Exercise:
Taking the lines below one at a time, count those with the string "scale" and give the result alone.

Task inputs:
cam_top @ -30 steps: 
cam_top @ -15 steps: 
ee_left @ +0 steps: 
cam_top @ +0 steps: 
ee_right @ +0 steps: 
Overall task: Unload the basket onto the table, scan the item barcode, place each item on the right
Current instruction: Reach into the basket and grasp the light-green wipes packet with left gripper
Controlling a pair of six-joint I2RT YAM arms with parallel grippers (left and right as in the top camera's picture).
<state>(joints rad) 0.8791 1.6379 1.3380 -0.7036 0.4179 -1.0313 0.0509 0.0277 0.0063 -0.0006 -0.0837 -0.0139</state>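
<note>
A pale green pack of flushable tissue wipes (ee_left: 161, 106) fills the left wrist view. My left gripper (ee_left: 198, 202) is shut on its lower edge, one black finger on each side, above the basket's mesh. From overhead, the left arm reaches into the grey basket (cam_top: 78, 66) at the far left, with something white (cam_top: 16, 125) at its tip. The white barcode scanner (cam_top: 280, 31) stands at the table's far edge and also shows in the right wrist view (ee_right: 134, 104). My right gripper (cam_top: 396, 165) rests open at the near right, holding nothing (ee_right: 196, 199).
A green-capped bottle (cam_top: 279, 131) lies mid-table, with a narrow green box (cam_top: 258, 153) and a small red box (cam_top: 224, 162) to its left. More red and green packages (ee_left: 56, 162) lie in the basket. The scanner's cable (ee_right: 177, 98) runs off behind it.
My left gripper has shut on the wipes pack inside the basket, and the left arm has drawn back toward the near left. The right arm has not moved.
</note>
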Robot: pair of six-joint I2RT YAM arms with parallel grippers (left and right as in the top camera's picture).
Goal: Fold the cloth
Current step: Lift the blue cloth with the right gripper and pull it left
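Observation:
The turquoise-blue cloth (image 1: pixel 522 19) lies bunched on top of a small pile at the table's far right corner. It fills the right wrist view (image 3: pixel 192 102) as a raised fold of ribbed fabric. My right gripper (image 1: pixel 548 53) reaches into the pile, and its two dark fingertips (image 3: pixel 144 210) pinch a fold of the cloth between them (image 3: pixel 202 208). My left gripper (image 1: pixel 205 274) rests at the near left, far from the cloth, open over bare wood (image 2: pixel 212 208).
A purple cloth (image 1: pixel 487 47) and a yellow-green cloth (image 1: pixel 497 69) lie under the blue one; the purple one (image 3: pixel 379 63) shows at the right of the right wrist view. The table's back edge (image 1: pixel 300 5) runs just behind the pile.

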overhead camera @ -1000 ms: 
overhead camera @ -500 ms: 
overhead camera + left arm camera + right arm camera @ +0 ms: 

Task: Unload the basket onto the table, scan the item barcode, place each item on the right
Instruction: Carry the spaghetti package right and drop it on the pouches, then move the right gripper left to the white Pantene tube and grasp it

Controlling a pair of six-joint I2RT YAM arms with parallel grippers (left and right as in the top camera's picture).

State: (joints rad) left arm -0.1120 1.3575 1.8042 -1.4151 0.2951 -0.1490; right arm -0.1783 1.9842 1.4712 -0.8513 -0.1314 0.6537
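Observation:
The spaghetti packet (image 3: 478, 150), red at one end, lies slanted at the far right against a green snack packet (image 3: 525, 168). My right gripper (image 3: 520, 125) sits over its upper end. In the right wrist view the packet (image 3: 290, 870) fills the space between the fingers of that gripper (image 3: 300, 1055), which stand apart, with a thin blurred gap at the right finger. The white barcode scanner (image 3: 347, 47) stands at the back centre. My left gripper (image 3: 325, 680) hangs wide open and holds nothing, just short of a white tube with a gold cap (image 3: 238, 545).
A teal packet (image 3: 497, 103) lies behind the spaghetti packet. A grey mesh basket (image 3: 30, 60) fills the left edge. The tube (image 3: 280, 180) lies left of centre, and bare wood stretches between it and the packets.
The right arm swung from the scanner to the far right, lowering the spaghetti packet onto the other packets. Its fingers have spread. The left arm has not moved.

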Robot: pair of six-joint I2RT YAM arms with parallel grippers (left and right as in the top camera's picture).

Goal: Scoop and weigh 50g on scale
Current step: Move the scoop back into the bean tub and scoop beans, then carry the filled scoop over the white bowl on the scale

Output of the task:
2